:: DATA TO PROCESS ::
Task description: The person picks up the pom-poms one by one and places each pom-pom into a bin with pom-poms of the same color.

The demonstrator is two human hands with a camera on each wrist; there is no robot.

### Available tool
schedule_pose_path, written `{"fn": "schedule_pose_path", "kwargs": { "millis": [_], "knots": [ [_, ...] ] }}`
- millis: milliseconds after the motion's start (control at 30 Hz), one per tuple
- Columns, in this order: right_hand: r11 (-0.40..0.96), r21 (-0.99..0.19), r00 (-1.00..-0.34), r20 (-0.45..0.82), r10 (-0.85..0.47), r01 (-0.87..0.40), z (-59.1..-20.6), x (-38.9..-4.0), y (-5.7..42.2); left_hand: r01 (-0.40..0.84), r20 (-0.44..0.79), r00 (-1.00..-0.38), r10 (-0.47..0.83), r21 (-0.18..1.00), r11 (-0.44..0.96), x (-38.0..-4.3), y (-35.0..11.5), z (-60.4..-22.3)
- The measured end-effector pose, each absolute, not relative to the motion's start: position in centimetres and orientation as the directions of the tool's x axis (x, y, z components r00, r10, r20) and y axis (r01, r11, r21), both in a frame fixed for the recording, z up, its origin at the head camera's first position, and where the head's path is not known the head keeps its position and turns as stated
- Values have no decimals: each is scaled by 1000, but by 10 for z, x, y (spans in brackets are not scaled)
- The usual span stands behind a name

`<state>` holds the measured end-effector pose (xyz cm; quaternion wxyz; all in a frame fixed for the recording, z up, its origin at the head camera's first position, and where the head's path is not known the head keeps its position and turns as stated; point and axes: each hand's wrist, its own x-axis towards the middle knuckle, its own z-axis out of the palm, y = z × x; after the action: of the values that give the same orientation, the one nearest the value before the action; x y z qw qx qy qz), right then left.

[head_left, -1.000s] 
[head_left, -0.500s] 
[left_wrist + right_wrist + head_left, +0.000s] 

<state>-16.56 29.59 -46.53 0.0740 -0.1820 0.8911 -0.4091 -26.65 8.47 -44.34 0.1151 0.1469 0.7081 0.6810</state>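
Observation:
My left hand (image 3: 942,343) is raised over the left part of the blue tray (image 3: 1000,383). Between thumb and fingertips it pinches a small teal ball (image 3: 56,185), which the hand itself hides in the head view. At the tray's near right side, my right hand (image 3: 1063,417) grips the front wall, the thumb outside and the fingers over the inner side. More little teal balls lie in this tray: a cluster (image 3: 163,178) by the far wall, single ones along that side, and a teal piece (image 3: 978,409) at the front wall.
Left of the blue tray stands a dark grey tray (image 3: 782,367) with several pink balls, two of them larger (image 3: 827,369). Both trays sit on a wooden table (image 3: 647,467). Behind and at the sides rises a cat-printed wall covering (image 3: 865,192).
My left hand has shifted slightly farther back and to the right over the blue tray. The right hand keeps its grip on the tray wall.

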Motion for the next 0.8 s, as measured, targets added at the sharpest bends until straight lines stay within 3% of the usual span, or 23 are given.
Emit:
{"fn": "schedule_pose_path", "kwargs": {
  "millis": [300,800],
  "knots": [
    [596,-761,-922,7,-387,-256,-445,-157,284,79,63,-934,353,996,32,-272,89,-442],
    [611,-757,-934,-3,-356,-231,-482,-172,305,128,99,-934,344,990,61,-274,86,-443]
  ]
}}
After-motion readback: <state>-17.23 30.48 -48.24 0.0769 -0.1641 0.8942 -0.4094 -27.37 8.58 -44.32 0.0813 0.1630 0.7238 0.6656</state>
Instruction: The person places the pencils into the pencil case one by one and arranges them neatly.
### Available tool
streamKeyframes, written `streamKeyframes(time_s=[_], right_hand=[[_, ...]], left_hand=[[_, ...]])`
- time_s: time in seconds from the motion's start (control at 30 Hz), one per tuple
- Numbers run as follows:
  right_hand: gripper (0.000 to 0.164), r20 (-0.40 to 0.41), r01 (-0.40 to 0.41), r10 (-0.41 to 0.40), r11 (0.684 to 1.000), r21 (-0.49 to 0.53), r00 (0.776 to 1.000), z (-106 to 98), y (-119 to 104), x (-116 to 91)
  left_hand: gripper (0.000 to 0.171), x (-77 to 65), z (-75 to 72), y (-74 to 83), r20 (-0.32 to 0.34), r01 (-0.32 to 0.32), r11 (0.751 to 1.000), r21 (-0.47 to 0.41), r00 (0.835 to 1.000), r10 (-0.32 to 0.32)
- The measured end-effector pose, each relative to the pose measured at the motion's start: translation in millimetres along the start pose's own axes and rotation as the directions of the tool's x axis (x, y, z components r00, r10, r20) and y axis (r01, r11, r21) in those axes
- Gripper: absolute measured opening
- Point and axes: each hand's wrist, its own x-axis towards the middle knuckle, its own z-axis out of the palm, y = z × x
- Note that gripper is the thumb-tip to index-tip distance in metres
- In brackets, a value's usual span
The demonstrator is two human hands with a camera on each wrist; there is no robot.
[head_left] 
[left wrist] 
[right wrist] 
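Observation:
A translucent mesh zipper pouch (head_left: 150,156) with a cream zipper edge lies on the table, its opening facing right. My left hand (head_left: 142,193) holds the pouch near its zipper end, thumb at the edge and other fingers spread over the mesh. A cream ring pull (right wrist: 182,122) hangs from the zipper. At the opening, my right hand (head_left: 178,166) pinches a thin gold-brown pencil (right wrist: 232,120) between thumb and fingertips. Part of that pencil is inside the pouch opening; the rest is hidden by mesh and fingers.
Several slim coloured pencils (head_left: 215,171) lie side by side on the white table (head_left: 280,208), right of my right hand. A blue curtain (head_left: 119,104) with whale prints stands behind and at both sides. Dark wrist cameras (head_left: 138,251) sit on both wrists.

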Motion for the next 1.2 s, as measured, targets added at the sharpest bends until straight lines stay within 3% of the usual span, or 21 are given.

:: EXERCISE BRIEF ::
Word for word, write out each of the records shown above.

:: OUTPUT BELOW ::
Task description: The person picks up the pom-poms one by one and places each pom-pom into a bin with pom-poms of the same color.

The demonstrator is two human hands with a camera on each wrist; there is no robot.

### Available tool
schedule_pose_path, written `{"fn": "schedule_pose_path", "kwargs": { "millis": [_], "knots": [ [_, ...] ] }}`
- millis: milliseconds after the motion's start (control at 30 Hz), one per tuple
- Columns, in this order: right_hand: r11 (-0.40..0.96), r21 (-0.99..0.19), r00 (-1.00..-0.34), r20 (-0.45..0.82), r10 (-0.85..0.47), r01 (-0.87..0.40), z (-59.1..-20.6), x (-38.9..-4.0), y (-5.7..42.2); left_hand: r01 (-0.40..0.84), r20 (-0.44..0.79), r00 (-1.00..-0.38), r10 (-0.47..0.83), r21 (-0.18..1.00), r11 (-0.44..0.96), x (-38.0..-4.3), y (-35.0..11.5), z (-60.4..-22.3)
- The measured end-effector pose, each absolute, not relative to the motion's start: position in centimetres and orientation as the directions of the tool's x axis (x, y, z components r00, r10, r20) and y axis (r01, r11, r21), both in a frame fixed for the recording, z up, its origin at the head camera's first position, and where the head's path is not known the head keeps its position and turns as stated
- Values have no decimals: each is scaled by 1000, but by 10 for z, x, y (spans in brackets are not scaled)
- The usual span stands behind a name

`<state>` holds the measured end-effector pose (xyz cm; quaternion wxyz; all in a frame fixed for the recording, z up, its origin at the head camera's first position, and where the head's path is not known the head keeps its position and turns as stated; point and axes: each hand's wrist, its own x-axis towards the middle knuckle, its own z-axis out of the palm, y = z × x; after the action: of the values that give the same orientation, the one nearest the value before the action; x y z qw qx qy qz), right then left.

[head_left, -1.000s] 
[head_left, -0.500s] 
[left_wrist + right_wrist + head_left, +0.000s] 

<state>-16.56 29.59 -46.53 0.0740 -0.1820 0.8911 -0.4091 -26.65 8.47 -44.34 0.1151 0.1469 0.7081 0.6810</state>
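Observation:
My left hand (image 3: 942,343) is raised over the left part of the blue tray (image 3: 1000,383). Between thumb and fingertips it pinches a small teal ball (image 3: 56,185), which the hand itself hides in the head view. At the tray's near right side, my right hand (image 3: 1063,417) grips the front wall, the thumb outside and the fingers over the inner side. More little teal balls lie in this tray: a cluster (image 3: 163,178) by the far wall, single ones along that side, and a teal piece (image 3: 978,409) at the front wall.
Left of the blue tray stands a dark grey tray (image 3: 782,367) with several pink balls, two of them larger (image 3: 827,369). Both trays sit on a wooden table (image 3: 647,467). Behind and at the sides rises a cat-printed wall covering (image 3: 865,192).
My left hand has shifted slightly farther back and to the right over the blue tray. The right hand keeps its grip on the tray wall.
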
Motion for the next 0.8 s, as measured, targets added at the sharpest bends until straight lines stay within 3% of the usual span, or 23 are given.
Emit:
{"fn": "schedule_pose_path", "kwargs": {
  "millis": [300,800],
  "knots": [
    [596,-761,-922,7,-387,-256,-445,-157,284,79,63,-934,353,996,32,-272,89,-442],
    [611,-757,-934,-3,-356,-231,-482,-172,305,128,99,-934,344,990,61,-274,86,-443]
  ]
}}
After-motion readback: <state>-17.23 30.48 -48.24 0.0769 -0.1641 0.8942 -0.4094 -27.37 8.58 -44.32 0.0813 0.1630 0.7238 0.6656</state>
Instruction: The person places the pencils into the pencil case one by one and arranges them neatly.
### Available tool
streamKeyframes, written `streamKeyframes(time_s=[_], right_hand=[[_, ...]], left_hand=[[_, ...]])`
- time_s: time in seconds from the motion's start (control at 30 Hz), one per tuple
- Numbers run as follows:
  right_hand: gripper (0.000 to 0.164), r20 (-0.40 to 0.41), r01 (-0.40 to 0.41), r10 (-0.41 to 0.40), r11 (0.684 to 1.000), r21 (-0.49 to 0.53), r00 (0.776 to 1.000), z (-106 to 98), y (-119 to 104), x (-116 to 91)
  left_hand: gripper (0.000 to 0.171), x (-77 to 65), z (-75 to 72), y (-74 to 83), r20 (-0.32 to 0.34), r01 (-0.32 to 0.32), r11 (0.751 to 1.000), r21 (-0.47 to 0.41), r00 (0.835 to 1.000), r10 (-0.32 to 0.32)
- The measured end-effector pose, each relative to the pose measured at the motion's start: translation in millimetres along the start pose's own axes and rotation as the directions of the tool's x axis (x, y, z components r00, r10, r20) and y axis (r01, r11, r21) in those axes
- Gripper: absolute measured opening
- Point and axes: each hand's wrist, its own x-axis towards the middle knuckle, its own z-axis out of the palm, y = z × x
- Note that gripper is the thumb-tip to index-tip distance in metres
- In brackets, a value's usual span
The demonstrator is two human hands with a camera on each wrist; there is no robot.
[head_left] 
[left wrist] 
[right wrist] 
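Observation:
A translucent mesh zipper pouch (head_left: 150,156) with a cream zipper edge lies on the table, its opening facing right. My left hand (head_left: 142,193) holds the pouch near its zipper end, thumb at the edge and other fingers spread over the mesh. A cream ring pull (right wrist: 182,122) hangs from the zipper. At the opening, my right hand (head_left: 178,166) pinches a thin gold-brown pencil (right wrist: 232,120) between thumb and fingertips. Part of that pencil is inside the pouch opening; the rest is hidden by mesh and fingers.
Several slim coloured pencils (head_left: 215,171) lie side by side on the white table (head_left: 280,208), right of my right hand. A blue curtain (head_left: 119,104) with whale prints stands behind and at both sides. Dark wrist cameras (head_left: 138,251) sit on both wrists.
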
Motion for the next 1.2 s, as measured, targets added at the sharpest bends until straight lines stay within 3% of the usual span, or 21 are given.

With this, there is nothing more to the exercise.